In Norse mythology, Reginn (Old Norse: ᚱᛁᚼᛁᚾ/ᚱᛁᚽᛁᚿ ; often anglicized as Regin or Regan) is a son of Hreiðmarr and the foster father of Sigurd. His brothers are Fafnir and Ótr.

Regin in the sagas 
When Loki mistakenly kills Ótr, Hreiðmarr demands to be repaid with the amount of gold it takes to fill Ótr's skin and cover the outside. Loki takes this gold from the dwarf Andvari, who curses it and especially the ring Andvaranaut. Fafnir kills his father for this gold, but eventually becomes a greedy dragon. Reginn gets none of the gold, but he becomes smith to the king and foster father to Sigurd, teaching him many languages as well as sports, chess, and runes.
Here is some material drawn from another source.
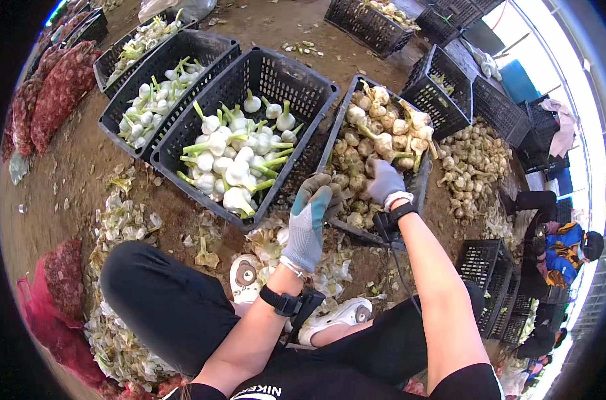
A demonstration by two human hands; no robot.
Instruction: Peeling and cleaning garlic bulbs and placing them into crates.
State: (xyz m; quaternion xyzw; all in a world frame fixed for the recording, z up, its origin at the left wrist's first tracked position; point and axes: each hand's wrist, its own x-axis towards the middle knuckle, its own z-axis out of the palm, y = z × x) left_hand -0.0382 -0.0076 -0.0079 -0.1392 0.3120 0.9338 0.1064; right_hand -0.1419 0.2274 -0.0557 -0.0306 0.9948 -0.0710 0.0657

Reginn had all wisdom and deftness of hand. Of his two brothers, he has the ability to work iron as well as silver and gold and he makes many beautiful and useful things. While Sigurd is living with Reginn, Reginn challenges Sigurd's respect in the kingdom. He tells Sigurd to ask for a horse. Sigurd asks the advice of an old man in the forest, and the old man shows him how to get a horse that is descended from Sleipnir, the eight-legged horse of Odin. Reginn continues to goad Sigurd, this time into killing Reginn's brother Fafnir. He offers to make a sword for Sigurd, but Sigurd broke every sword Reginn forged for him by striking at an anvil. Sigurd retrieves the broken pieces of his father Sigmund's sword, Gram, and brings them to Reginn. Reginn repairs the sword and gives it back to Sigurd. When Sigurd again tests the blade by striking the anvil, the anvil this time is split down to its base, and when Sigurd places a piece of wool in a stream, the current pushing the wool against the sword was enough to cause the blade to cut it in two. Sigurd is finally very pleased with Reginn's repaired weapon.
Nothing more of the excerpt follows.